I have heard a lot about the Women in Tech movements over the years. I really love that there are more events and resources for women today, both young and mature, to advance their careers and raise awareness. Perforce has also participated in some of these events. In December of 2011, we hosted Bay Area Girl Geek Dinner #14. It was an awesome event, so I can’t tell you how pleased I was to hear we were going to have another one. I also thought it was impeccable timing that we sponsored Girl Geek Dinner #64 shortly after Google released statistics regarding the diversity in their workforce. It was interesting to read that women make up about 18% of all computer science graduates in the U.S. I was a CS major towards the end of the first dot com bubble, so for me the numbers were closer to 28%.

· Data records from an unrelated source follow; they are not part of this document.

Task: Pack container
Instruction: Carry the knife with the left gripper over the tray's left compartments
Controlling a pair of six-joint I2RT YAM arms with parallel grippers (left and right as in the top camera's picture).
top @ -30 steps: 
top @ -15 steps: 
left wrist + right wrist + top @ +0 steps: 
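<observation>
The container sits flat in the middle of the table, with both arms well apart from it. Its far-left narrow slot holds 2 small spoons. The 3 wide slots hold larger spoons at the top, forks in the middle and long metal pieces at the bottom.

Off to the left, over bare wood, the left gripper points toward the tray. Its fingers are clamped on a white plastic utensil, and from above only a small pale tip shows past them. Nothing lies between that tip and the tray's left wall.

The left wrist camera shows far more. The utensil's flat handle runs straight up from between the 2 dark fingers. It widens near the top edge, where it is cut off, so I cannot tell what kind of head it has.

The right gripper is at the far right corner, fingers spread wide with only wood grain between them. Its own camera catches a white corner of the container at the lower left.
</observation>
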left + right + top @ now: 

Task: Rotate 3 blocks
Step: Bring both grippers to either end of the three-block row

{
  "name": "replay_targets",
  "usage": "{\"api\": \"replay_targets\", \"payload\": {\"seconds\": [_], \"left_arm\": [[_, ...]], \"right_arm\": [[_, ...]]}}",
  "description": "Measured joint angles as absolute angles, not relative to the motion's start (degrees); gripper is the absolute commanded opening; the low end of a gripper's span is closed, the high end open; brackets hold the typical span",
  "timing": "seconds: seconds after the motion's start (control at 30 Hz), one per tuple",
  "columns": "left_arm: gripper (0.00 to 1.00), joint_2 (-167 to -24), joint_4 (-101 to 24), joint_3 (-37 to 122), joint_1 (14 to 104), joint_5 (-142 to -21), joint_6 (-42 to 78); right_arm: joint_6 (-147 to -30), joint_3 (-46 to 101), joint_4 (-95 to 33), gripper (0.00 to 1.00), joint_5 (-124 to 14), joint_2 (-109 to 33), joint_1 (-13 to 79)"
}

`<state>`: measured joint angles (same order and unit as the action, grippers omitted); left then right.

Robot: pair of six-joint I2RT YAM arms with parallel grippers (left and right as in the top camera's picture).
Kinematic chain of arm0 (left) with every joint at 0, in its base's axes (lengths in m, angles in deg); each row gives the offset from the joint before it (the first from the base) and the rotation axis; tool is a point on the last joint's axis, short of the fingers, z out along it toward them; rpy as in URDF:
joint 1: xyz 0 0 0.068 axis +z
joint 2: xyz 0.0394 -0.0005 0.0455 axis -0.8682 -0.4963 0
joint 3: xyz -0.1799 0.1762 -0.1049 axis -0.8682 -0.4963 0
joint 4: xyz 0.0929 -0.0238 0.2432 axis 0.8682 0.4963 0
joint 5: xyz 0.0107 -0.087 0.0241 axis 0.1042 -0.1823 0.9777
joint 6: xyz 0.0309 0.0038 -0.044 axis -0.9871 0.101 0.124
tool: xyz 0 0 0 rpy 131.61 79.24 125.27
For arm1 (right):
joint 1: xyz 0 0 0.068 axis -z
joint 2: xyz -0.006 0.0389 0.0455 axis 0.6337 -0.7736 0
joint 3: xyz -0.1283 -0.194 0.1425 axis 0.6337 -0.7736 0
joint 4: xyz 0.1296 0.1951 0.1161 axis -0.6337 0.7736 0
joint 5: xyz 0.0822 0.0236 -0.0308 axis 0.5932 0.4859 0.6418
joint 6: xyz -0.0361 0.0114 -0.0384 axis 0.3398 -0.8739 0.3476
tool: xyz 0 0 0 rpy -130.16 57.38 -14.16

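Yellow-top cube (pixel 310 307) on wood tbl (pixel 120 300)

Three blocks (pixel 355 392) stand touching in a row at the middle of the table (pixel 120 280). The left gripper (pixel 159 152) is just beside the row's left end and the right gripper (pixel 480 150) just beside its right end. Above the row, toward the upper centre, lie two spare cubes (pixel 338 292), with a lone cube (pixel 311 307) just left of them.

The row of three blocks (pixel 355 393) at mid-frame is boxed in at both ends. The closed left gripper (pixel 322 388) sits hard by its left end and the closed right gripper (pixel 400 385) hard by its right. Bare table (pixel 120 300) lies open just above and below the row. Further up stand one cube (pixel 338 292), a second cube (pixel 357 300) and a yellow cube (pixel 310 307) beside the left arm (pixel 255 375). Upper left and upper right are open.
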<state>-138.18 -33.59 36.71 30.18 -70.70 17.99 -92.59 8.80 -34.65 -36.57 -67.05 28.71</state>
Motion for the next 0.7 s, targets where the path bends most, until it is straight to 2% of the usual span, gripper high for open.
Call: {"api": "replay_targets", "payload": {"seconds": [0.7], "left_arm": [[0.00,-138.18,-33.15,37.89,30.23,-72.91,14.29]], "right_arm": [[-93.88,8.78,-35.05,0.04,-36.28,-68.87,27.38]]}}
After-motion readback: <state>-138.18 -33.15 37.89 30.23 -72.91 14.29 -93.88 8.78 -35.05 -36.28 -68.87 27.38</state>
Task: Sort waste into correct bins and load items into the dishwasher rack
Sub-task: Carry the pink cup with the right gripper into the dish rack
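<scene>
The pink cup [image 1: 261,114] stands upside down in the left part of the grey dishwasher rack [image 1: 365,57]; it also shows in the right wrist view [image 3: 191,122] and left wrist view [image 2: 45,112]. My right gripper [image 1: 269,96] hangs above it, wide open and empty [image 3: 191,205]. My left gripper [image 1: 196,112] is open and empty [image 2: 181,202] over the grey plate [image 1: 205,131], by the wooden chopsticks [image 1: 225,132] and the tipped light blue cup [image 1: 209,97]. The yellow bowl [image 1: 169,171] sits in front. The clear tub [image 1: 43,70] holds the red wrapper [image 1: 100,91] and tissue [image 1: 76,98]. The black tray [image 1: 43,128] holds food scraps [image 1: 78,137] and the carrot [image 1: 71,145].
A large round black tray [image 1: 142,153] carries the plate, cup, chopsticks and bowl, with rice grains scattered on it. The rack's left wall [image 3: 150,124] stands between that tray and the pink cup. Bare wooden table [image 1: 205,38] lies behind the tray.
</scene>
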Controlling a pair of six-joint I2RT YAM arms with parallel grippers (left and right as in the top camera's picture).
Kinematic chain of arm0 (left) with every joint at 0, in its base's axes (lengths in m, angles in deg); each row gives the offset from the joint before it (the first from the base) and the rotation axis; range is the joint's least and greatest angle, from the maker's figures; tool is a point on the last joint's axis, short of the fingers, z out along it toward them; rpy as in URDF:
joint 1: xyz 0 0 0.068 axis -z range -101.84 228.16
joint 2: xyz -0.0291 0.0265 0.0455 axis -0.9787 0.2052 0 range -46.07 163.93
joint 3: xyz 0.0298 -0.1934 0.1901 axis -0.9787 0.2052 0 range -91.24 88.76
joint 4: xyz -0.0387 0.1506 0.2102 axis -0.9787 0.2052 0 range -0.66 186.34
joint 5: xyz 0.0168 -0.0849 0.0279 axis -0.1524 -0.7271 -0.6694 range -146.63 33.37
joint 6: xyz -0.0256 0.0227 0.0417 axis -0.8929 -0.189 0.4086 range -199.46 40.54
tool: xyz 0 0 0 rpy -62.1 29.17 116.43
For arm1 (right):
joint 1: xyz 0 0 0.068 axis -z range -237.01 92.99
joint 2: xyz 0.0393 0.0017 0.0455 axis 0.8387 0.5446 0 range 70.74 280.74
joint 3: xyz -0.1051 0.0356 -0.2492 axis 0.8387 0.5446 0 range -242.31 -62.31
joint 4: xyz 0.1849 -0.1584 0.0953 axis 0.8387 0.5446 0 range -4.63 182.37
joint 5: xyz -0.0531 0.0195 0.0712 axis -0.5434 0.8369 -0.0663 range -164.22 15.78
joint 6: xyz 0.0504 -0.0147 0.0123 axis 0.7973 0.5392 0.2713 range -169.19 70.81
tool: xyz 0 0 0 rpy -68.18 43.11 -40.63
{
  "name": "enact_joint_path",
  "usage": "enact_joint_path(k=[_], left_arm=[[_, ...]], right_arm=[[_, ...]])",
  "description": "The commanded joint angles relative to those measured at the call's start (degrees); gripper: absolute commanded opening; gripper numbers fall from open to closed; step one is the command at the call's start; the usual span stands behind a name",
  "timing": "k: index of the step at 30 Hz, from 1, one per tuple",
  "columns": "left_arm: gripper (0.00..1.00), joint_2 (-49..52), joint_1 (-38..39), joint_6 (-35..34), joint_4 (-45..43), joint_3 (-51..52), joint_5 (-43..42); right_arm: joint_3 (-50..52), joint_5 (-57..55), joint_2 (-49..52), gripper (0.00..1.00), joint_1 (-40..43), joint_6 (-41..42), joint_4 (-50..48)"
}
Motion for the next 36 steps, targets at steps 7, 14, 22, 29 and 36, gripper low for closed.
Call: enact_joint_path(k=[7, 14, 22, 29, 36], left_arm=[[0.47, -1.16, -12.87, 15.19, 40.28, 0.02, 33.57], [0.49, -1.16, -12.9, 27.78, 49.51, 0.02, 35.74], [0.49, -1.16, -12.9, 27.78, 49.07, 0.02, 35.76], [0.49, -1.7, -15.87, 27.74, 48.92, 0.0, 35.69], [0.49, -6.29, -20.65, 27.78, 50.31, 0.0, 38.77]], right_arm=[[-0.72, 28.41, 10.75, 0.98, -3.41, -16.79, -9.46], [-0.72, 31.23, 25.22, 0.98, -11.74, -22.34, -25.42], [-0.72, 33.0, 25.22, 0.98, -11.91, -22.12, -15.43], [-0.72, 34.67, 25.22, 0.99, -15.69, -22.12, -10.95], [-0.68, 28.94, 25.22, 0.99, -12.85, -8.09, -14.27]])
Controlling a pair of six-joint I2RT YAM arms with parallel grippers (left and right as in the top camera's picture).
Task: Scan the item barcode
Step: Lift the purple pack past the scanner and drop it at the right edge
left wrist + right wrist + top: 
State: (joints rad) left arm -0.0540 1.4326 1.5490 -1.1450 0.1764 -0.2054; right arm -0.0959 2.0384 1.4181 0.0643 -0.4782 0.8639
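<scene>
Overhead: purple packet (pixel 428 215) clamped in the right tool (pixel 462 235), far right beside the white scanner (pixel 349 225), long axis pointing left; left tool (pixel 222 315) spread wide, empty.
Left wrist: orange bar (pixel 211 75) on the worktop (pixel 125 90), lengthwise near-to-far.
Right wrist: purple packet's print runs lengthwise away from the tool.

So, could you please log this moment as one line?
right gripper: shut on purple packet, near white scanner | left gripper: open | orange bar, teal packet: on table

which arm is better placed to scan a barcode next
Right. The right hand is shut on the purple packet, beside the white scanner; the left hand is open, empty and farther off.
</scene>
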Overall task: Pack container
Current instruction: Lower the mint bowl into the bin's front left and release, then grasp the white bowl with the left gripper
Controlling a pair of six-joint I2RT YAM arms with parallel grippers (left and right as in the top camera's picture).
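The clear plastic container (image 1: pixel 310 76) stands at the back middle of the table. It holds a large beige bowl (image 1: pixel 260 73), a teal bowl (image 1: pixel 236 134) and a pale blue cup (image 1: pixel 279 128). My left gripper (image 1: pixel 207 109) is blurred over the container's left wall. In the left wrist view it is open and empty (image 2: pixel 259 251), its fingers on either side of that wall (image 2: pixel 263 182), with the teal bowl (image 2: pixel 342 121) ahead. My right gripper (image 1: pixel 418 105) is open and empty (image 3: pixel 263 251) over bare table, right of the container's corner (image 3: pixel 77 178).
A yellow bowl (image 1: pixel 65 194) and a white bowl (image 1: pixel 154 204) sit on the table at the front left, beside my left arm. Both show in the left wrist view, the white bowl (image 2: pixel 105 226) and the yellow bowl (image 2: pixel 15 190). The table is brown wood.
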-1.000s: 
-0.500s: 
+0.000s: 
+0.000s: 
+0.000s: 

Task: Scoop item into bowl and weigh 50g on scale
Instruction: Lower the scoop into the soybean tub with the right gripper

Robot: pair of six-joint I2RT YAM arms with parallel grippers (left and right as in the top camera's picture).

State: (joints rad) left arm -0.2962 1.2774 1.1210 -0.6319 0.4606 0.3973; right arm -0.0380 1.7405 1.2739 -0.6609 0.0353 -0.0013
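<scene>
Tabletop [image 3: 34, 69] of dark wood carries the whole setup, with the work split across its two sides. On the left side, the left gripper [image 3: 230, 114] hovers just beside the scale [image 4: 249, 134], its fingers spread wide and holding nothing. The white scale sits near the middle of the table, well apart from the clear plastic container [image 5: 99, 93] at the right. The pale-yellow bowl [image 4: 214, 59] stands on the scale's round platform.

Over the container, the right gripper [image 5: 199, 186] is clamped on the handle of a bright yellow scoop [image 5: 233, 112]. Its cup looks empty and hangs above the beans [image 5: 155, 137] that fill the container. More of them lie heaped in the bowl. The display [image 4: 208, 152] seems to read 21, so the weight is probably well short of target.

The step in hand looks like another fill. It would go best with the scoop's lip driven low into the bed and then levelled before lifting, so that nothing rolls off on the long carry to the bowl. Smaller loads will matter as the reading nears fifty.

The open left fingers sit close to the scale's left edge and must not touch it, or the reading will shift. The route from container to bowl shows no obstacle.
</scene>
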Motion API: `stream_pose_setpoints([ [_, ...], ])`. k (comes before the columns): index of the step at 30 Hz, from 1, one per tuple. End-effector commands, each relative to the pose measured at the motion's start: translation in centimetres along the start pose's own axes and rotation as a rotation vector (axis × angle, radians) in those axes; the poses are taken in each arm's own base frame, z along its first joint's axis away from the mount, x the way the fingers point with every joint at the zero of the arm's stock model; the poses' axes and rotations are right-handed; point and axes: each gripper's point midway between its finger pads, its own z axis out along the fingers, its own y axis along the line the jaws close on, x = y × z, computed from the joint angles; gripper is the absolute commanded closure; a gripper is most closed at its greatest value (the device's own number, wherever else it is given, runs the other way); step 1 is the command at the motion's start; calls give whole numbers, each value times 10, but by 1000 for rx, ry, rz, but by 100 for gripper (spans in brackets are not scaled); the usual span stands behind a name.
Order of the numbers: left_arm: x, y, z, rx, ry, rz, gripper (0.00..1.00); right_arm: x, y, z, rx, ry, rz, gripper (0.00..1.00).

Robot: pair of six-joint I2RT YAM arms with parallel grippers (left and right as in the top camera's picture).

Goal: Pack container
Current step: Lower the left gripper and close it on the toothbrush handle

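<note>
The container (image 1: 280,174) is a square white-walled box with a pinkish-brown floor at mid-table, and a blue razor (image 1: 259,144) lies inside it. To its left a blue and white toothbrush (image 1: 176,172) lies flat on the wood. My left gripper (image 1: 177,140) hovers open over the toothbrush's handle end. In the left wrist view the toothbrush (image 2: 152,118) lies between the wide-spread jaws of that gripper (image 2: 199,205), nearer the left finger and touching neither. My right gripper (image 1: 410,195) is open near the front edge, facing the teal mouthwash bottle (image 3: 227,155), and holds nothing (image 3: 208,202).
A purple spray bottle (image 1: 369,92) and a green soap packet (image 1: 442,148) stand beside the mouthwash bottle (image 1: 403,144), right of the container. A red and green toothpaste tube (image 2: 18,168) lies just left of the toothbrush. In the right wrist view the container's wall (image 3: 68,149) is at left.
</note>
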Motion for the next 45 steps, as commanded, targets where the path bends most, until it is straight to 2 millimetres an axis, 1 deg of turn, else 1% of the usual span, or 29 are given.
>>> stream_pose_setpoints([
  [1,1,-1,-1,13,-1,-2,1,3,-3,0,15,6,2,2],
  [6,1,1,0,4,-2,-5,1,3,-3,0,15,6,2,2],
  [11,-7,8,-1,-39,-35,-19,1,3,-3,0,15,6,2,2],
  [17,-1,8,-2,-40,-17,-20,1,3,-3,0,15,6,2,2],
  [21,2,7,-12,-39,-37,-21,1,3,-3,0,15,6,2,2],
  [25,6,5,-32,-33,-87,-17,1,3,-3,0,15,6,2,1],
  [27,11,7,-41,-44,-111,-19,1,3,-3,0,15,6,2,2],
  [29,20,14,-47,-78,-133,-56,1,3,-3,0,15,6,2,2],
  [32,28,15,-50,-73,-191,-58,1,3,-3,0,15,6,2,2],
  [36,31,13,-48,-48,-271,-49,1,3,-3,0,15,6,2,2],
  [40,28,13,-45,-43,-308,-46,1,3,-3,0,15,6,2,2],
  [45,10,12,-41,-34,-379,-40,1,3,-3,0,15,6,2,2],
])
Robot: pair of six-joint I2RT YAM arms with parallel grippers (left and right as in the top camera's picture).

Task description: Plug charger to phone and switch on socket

I am almost certain I would not have pursued a technical degree if it wasn’t for my father.

Mentorship is key. It’s important to encourage and be available to others. This can sometimes be difficult, especially when dealing with aggressive deadlines and maneuvering around in the sometimes crazy world called “the Software Industry.” At Perforce, I’ve been able to work with students from Girls Inc. and graduates from Hackbright Academy. Mentorship comes in many forms and it doesn’t necessarily need to be formalized. A little bit can go a long way. As a woman in a tech role, I am proud to be a part of a company that also gives me the opportunity to participate.

Oh, and thanks Dad.

This article was originally published the Perforce Corporate Blog.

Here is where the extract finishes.